The workers in stone of ancient days were the skilled workmen, the artists, the poets of their day; stone in buildings, in statues, in temples became symbols of higher matters. In the early and Middle Ages the builders were a race apart, men who worked with the most difficult of materials were therefore men of the most skill.
As operative masons were the progenitors of our Speculative Craft it would be more than remarkable if the material with which they worked, the substance which was the object of their tools, their skill and their labors, had not become integrated with Speculative Masonry which has taken so much from operative building in symbols, allegories, myths, legends and illustrations.
Among the stones referred to in Masonry (either now or in the past) are the rough ashlar, the perfect ashlar, the perpend ashlar, the foundation stone, the cornerstone, the capstone (copestone), the keystone, the broached thurnel, the cubical stone.
The rough and perfect ashlars — stone as taken from the quarry and stone after being cut and shaped by the workmen — have long been Masonic symbols. They appear in the Entered Apprentice Degree with appropriate ritual showing their association first with the uninstructed, then the properly taught workman. In many lodges actual rough and perfect ashlars are to be seen, either at the warden’s stations or in the East.

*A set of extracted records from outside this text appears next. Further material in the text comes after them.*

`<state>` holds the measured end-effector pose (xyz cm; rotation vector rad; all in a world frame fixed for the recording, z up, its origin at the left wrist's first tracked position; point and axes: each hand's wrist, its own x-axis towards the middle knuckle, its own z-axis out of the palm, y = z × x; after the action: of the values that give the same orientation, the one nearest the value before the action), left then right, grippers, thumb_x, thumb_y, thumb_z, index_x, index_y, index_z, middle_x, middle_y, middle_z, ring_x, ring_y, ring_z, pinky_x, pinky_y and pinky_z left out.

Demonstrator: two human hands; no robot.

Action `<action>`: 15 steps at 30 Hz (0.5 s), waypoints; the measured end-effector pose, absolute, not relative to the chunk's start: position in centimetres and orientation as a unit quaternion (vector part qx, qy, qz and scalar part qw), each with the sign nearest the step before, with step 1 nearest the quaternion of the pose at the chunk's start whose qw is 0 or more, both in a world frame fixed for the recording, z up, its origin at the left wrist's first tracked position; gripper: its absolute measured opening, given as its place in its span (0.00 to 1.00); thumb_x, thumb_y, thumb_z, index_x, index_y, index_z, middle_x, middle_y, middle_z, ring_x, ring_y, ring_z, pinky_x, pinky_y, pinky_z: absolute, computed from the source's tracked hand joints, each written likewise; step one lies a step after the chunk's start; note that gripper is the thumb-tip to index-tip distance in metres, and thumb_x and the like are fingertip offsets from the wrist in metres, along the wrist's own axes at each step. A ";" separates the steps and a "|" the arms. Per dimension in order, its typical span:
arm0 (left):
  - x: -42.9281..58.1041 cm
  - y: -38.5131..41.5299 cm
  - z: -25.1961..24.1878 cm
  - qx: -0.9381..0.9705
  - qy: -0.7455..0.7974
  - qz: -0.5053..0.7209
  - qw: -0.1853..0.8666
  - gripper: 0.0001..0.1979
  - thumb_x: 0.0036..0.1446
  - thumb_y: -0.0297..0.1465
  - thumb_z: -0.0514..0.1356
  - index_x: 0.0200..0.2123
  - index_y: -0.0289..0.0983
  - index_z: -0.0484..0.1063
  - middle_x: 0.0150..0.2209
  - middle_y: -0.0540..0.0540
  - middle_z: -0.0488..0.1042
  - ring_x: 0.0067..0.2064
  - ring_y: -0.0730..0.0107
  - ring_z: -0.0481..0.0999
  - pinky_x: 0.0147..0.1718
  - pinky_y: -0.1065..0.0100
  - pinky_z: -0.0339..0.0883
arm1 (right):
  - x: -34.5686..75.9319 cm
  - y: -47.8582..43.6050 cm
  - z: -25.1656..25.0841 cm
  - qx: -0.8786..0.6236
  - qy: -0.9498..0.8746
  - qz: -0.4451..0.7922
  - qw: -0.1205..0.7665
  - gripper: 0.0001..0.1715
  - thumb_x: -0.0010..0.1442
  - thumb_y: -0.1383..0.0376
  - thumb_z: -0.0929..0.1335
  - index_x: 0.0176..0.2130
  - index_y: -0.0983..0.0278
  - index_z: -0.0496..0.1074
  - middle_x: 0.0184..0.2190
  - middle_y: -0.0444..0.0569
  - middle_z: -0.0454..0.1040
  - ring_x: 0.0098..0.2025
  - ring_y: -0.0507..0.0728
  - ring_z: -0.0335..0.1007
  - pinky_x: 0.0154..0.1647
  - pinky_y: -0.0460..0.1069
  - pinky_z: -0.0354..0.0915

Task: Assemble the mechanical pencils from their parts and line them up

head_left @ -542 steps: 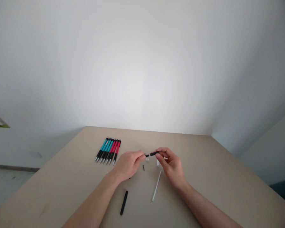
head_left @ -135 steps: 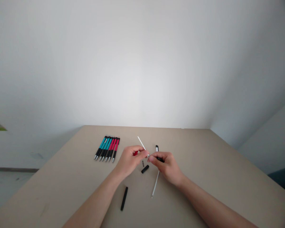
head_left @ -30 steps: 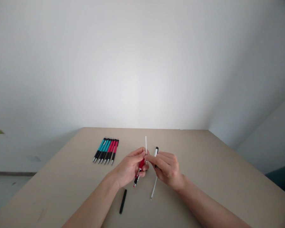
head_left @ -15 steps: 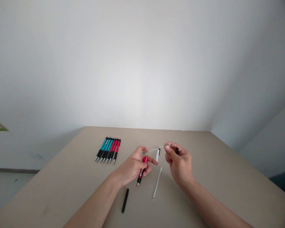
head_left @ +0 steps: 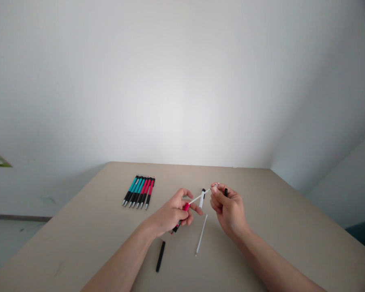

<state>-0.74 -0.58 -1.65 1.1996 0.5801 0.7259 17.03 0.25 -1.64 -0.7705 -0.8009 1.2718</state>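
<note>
My left hand [head_left: 170, 211] is closed around a red pen barrel [head_left: 186, 207] with a black clip end pointing down toward me. Its index finger stretches out to the right. Between finger and thumb, my right hand [head_left: 231, 211] pinches a thin white pen refill [head_left: 196, 198] by its far end. The refill slants down to the left, its near end at the mouth of the red barrel; whether it is inside I cannot tell. A black piece [head_left: 226, 192] is also tucked in my right hand, mostly hidden by the fingers.
A white pen barrel [head_left: 201, 200] with a black top lies behind the hands. Another white refill [head_left: 201, 235] and a black grip tube [head_left: 160, 256] lie nearer me. Several teal and red pens [head_left: 139, 191] form a row at left on the beige table [head_left: 261, 259].
The refill's left end has moved from by my left fingertips down to the red barrel's mouth. The barrel has tilted, its lower end swinging left.
</note>
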 end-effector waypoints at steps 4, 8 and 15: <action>-0.5 -0.6 -1.5 0.557 0.249 0.324 0.724 0.19 0.46 0.18 0.52 0.41 0.39 0.53 0.39 0.43 0.73 0.25 0.79 0.65 0.25 0.71 0.50 | 17.1 0.3 -2.1 -0.352 -0.374 0.580 0.632 0.15 0.45 0.61 0.75 0.28 0.68 0.71 0.13 0.33 0.51 0.15 0.43 0.37 0.15 0.44 0.36; -0.4 -0.7 -1.3 0.565 0.248 0.315 0.721 0.19 0.46 0.18 0.51 0.41 0.38 0.53 0.38 0.43 0.74 0.24 0.79 0.64 0.25 0.70 0.50 | 17.1 0.3 -2.1 -0.357 -0.385 0.580 0.622 0.16 0.46 0.60 0.75 0.28 0.68 0.70 0.13 0.33 0.50 0.15 0.43 0.37 0.15 0.43 0.36; -0.6 -0.7 -1.3 0.568 0.260 0.303 0.720 0.20 0.44 0.17 0.51 0.41 0.38 0.53 0.37 0.43 0.74 0.24 0.79 0.64 0.25 0.71 0.49 | 17.2 0.2 -1.4 -0.360 -0.365 0.566 0.646 0.15 0.44 0.61 0.75 0.27 0.67 0.70 0.14 0.34 0.50 0.15 0.43 0.38 0.14 0.43 0.37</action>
<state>-0.56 -0.70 -1.29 1.2547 0.5745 0.6694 17.21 0.23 -1.45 -0.8183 -0.8300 1.2876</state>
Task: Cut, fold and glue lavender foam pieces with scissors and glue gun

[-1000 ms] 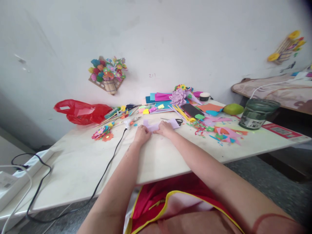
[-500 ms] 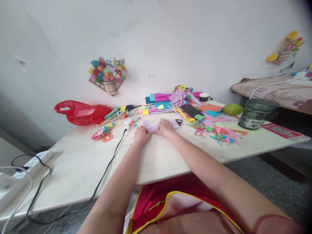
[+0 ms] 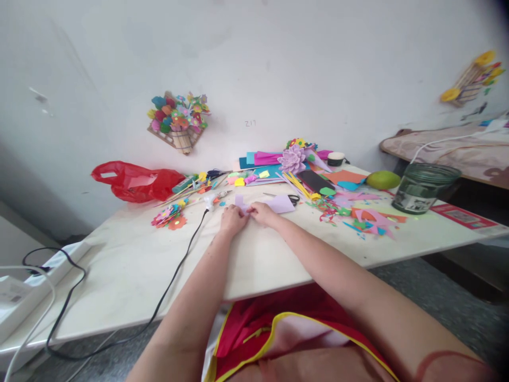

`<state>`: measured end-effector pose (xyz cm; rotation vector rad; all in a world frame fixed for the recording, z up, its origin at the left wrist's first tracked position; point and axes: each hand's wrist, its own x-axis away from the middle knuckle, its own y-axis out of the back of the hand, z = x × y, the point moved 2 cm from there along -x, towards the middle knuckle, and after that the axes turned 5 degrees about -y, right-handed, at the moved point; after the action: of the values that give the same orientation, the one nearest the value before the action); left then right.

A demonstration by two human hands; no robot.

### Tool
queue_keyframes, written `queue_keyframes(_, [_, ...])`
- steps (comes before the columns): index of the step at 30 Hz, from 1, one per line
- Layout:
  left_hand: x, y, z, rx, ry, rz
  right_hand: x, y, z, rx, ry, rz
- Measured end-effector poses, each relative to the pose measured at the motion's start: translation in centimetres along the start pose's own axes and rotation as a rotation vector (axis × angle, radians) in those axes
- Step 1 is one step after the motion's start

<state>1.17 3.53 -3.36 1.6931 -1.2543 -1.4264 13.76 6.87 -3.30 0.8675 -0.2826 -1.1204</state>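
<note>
A lilac sheet of craft paper or foam (image 3: 284,203) lies on the table with my hands at its near edge. My left hand (image 3: 233,218) is closed on its left part, thumb and fingers together. Beside it, my right hand (image 3: 262,213) pinches the same edge, its fingertips almost meeting the left ones. The fingers cover that part of the sheet, so any fold there is hidden. Just behind the sheet are scissors (image 3: 294,199), partly under it. To the left of my left hand lies a white glue gun (image 3: 209,202) with a black cord.
Paper flowers (image 3: 169,216) and a red plastic bag (image 3: 139,183) are on the left. Coloured scraps (image 3: 371,220), a dark phone (image 3: 315,182), a green fruit (image 3: 383,180) and a glass jar (image 3: 422,191) are on the right. A power strip (image 3: 51,270) sits at the left edge.
My right hand has shifted left along the sheet's edge, closer to my left hand, uncovering more of the sheet and the scissors. The view has shifted slightly.
</note>
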Motion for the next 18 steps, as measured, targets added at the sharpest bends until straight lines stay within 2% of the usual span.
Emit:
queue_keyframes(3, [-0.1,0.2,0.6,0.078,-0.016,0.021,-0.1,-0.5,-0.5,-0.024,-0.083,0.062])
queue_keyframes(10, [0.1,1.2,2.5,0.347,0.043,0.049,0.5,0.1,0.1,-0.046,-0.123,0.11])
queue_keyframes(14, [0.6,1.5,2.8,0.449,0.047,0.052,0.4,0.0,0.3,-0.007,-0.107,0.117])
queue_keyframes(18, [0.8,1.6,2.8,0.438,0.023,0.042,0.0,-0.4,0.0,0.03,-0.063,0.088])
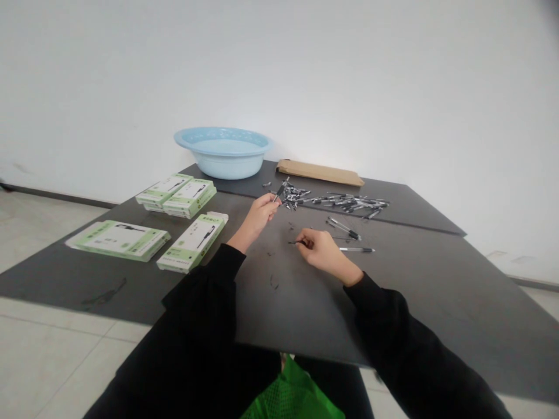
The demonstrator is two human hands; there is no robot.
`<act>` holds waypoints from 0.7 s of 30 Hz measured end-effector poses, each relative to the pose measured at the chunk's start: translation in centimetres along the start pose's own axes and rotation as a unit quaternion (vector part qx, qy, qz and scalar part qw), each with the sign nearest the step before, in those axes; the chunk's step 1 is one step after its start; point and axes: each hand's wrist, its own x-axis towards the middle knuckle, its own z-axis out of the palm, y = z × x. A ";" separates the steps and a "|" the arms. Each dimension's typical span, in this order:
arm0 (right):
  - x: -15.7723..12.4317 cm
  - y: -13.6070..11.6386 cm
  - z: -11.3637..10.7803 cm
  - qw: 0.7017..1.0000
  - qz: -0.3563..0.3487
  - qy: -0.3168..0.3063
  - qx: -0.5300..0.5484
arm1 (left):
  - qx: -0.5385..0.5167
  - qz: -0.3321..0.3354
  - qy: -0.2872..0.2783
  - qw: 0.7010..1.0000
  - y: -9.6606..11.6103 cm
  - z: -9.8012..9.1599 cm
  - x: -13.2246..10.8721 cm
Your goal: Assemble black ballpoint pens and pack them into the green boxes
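Observation:
My left hand (261,216) is closed on a pen (279,191) with a black grip, held tilted with its tip pointing up and away. Lower and to the right, my right hand (321,249) pinches a thin dark rod (292,242) that looks like a pen refill; the fingers hide part of it. Just beyond the right hand lie clear pens with black grips (345,228), and another clear pen (357,249) is beside its wrist. A heap of small black and clear pen parts (293,195) sits behind my left hand.
More pen parts (353,203) spread to the right on the dark table (419,291). At left are several green-and-white pen boxes (192,241), some stacked. Behind stand a light blue basin (229,163) and a long brown cardboard piece (318,171), near the white wall.

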 end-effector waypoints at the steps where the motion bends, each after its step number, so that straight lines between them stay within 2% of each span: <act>1: 0.0 0.0 0.1 1.000 0.006 -0.003 0.008 | 0.005 0.001 0.001 1.000 0.0 0.1 0.0; 3: 0.0 0.1 0.1 0.999 0.016 -0.020 0.029 | 0.031 -0.007 -0.013 0.999 -0.1 0.3 -0.1; 5: 0.2 0.2 -0.2 0.997 0.035 -0.013 0.074 | 0.072 -0.034 -0.067 0.995 -0.1 0.5 -0.3; 8: 0.7 0.5 -1.6 0.980 0.075 0.043 0.180 | 0.115 -0.062 -0.171 0.977 -0.3 1.1 -0.7; 11: 0.9 0.8 -3.0 0.957 0.106 0.085 0.255 | 0.120 -0.050 -0.228 0.965 -0.7 1.6 -0.9; 15: 1.0 1.2 -3.5 0.937 0.139 0.095 0.306 | 0.144 -0.020 -0.241 0.960 -1.1 2.0 -0.9; 18: 1.1 1.4 -3.3 0.930 0.141 0.087 0.329 | 0.177 0.003 -0.238 0.955 -0.9 2.3 -1.2; 21: 1.2 1.7 -3.1 0.910 0.138 0.073 0.384 | 0.192 0.028 -0.247 0.949 -0.5 2.8 -1.6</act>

Usually these are oblong instead of cubical, to which purists in Masonic symbology object, in the belief that the cubical stone is the correct form of the ashlar for symbolic teaching. They base their belief on the ancient “science of numbers” as applied to the cube, which has six equal sides and twelve equal edges, from which combinations of numerous mathematical symbologies may be worked out. They also contend that as the cube is a symbol of perfection the ashlars should be cubical, that the perfect ashlar may deserve its name when made from the rough ashlar.
Much excellent Masonic teaching is concealed in the ashlars; especially, that perfection is to be had by a process of taking away; the perfection is already within, obscured by roughness and excrescences on the outside which must be removed to find the hidden beauty. In the Great Light is written “The Kingdom of God is within you” — and, again “Ye that seek the Lord, look unto the rock whence ye are hewn.”
The perpend ashlar is no longer met within our Masonic ritual, but at one time it was of importance. The perpend ashlar is a stone long enough to go completely through a wall; it is carefully dressed only on the two ends which show on the outside and inside of the wall. In modern parlance a perpend ashlar is really a bonder or bond-stone. This is not the same shape as the Masonic perfect ashlar, but perpend ashlar was apparently the original term which was corrupted into perfect ashlar. A curious old lodge minute of nearly two hundred years ago indicates that the perpend ashlar was as important then as a symbol as the perfect ashlar is today. In the records of Lodge No. 9, Wapping, England, 1754, April 11, is found: “Resolved, that a New Perpend Ashlar Inlaid with Devices of Masonry, valued at two pound, twelve, six, be purchased.” In the Royal Order of Scotland, the perpend ashlar represents “The Great Architect of the Church, who called Himself the Rose of Sharon and the Lily of the Valley” referring to King Robert Bruce, who, according to legend, formed the Royal Order in honor of the Masons who had fought under him at Bannockburn.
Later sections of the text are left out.